__WHAT IS NEEDED__:
Search the entries below for "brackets", and copy each line where it appears.
* * * * * * * * *
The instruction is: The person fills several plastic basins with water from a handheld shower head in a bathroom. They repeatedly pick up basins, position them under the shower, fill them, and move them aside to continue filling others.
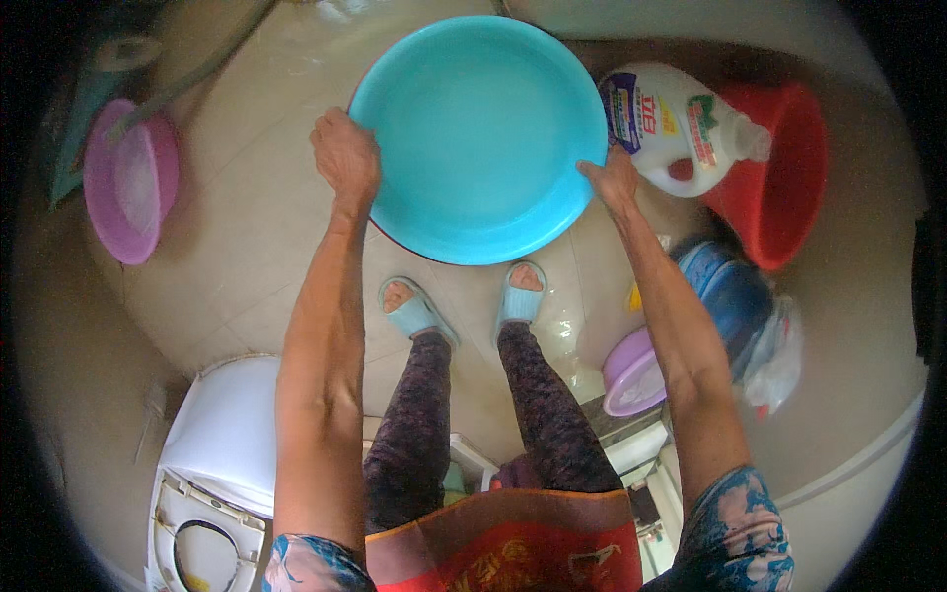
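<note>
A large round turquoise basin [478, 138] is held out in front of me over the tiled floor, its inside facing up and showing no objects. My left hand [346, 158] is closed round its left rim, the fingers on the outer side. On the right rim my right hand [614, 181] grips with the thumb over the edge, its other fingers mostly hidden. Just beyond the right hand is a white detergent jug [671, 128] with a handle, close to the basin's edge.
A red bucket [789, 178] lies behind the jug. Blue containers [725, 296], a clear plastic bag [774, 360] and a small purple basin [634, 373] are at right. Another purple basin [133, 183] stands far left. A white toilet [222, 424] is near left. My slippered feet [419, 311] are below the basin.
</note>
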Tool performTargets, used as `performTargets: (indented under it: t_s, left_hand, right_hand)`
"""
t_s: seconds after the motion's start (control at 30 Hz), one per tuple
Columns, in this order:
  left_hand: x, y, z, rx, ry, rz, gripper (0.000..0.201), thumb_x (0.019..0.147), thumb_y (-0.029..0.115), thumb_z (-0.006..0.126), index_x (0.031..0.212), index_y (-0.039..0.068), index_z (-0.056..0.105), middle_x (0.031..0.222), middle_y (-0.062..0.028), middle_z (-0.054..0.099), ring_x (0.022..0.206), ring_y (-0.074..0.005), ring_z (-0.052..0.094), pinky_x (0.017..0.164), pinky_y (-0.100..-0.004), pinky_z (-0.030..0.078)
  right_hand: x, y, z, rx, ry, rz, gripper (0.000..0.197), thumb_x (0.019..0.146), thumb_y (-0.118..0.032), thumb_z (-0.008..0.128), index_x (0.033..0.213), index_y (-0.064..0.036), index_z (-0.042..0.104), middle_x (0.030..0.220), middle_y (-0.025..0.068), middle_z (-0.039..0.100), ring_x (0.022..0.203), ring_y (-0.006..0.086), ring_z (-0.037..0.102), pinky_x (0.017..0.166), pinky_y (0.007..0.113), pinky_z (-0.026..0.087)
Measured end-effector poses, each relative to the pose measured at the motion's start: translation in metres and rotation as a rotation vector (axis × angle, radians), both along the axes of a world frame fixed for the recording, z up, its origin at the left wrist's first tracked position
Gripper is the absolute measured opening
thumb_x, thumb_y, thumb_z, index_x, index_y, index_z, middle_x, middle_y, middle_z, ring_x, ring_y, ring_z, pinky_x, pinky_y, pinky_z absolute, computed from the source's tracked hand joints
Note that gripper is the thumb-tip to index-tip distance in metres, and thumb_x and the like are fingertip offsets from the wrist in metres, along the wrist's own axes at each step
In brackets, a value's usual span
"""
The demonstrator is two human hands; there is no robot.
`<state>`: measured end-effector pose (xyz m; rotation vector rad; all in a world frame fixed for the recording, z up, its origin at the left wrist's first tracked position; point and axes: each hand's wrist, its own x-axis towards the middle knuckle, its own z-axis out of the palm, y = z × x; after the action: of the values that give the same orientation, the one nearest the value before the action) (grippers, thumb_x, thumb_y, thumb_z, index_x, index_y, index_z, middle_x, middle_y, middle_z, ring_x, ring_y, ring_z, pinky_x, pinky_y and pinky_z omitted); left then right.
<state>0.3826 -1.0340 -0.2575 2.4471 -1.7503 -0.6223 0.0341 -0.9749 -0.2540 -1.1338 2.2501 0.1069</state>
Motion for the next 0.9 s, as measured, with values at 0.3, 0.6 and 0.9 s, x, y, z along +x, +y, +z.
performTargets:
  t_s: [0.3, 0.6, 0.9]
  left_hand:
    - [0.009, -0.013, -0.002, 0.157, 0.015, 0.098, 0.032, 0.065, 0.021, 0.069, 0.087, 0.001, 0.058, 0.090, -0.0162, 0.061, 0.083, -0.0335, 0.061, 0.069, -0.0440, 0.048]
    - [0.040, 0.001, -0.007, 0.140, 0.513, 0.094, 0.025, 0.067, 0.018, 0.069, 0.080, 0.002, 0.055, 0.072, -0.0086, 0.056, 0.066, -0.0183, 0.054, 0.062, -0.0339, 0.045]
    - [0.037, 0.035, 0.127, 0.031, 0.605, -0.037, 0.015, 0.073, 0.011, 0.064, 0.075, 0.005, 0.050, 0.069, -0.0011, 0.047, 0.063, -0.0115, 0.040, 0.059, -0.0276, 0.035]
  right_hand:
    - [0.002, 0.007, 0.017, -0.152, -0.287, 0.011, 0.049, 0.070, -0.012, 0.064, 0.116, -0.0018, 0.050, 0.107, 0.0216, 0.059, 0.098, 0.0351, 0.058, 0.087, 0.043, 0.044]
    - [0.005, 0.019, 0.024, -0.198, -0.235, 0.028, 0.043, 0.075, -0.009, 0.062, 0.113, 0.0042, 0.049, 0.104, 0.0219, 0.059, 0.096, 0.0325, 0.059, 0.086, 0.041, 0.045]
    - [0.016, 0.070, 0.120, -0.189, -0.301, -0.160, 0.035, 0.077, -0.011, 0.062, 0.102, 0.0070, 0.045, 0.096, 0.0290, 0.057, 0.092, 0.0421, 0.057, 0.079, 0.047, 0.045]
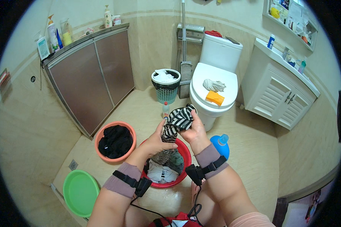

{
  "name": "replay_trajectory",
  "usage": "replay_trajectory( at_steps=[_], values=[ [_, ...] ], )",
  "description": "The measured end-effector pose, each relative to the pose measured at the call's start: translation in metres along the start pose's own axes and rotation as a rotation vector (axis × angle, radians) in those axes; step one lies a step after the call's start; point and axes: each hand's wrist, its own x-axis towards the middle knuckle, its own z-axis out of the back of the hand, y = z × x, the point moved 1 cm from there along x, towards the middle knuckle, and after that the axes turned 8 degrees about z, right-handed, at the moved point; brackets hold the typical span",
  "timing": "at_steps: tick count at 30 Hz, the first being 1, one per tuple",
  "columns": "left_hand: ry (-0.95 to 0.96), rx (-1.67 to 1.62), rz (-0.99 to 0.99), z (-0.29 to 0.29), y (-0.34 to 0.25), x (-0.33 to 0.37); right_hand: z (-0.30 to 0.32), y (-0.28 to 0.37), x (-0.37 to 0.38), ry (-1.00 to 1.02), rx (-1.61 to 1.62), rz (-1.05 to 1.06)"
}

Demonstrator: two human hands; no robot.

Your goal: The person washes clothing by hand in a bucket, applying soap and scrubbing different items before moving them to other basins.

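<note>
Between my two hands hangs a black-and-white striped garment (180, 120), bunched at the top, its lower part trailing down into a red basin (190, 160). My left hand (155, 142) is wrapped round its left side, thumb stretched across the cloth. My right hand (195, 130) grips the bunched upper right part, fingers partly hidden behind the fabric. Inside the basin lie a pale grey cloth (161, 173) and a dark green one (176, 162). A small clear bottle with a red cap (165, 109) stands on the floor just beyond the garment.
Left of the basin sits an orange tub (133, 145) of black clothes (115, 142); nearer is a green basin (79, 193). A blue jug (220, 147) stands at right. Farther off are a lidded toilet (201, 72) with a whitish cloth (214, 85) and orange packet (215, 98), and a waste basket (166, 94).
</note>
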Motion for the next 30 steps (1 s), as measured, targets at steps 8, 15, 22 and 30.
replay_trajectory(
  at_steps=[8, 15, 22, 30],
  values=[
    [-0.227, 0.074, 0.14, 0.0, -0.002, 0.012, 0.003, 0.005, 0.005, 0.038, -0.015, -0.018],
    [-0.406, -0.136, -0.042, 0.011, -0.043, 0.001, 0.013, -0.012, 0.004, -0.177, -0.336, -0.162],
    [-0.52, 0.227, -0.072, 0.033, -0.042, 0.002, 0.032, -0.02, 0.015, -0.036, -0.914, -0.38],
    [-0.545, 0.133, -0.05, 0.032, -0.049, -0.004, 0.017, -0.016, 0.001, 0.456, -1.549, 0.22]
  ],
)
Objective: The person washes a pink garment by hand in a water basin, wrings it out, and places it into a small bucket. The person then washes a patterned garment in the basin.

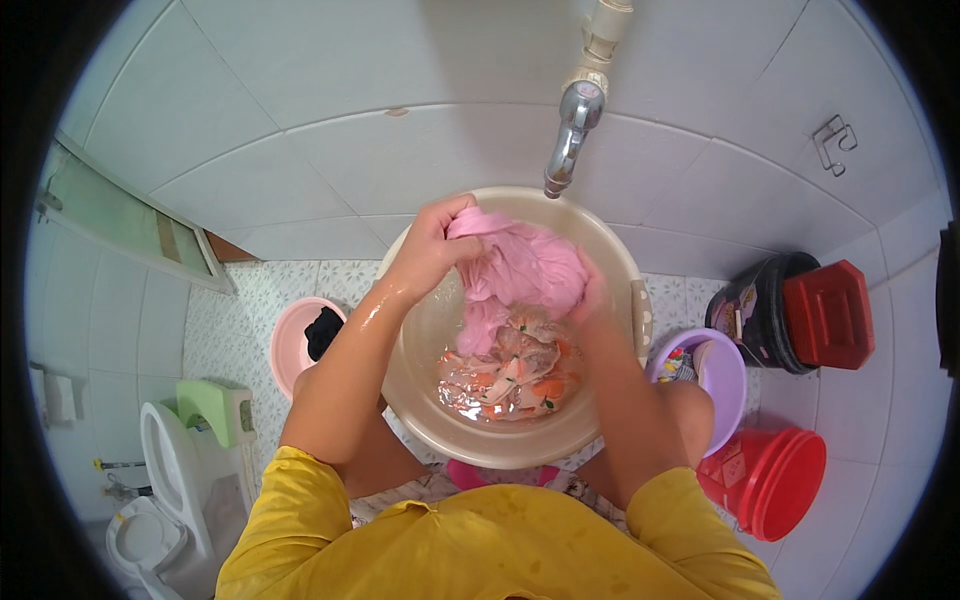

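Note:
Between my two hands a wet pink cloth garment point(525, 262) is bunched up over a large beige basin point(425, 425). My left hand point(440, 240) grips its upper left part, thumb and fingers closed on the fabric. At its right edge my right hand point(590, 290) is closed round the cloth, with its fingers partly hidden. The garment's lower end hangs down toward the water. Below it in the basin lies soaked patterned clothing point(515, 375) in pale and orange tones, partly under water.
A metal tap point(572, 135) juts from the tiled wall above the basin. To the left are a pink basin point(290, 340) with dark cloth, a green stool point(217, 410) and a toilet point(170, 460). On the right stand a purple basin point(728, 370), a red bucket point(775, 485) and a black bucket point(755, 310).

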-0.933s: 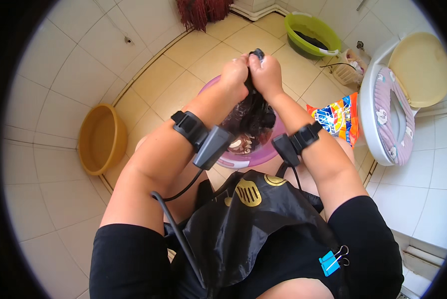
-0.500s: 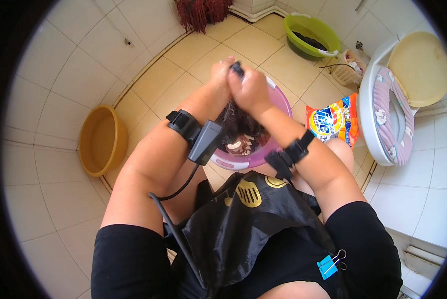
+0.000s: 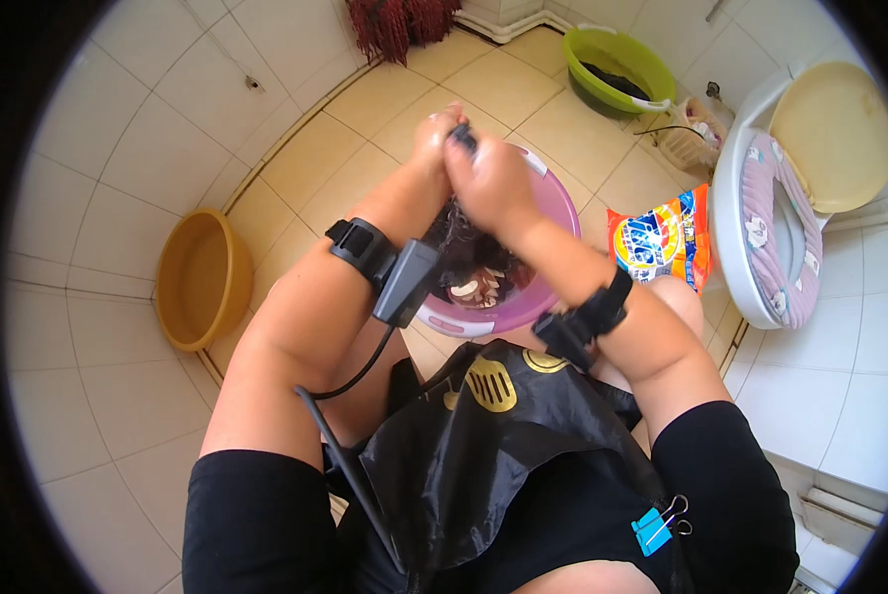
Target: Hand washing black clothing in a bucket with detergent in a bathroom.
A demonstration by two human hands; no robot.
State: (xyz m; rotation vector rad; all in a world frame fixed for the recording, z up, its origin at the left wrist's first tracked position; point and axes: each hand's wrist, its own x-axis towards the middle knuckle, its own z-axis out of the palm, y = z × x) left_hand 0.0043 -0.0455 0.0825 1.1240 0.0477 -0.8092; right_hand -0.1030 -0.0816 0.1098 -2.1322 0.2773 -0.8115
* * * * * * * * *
__OUTPUT OF THE TASK__:
In brackets, a value's usual span
  "description": "The measured end-effector pose, each relative to the pose measured at the call's start: translation in metres along the start pose's own axes and rotation as a rotation vector (axis × angle, radians) in those axes; step one lies a step after the call's start; point and axes: each hand's wrist, its own x-axis towards the middle knuckle, its own z-axis out of the back of the hand, y = z × x, the point moved 1 cm from there along x, towards the middle knuckle, and after that the axes turned 8 degrees about z, right-handed, at the moved point; brackets hold the typical span",

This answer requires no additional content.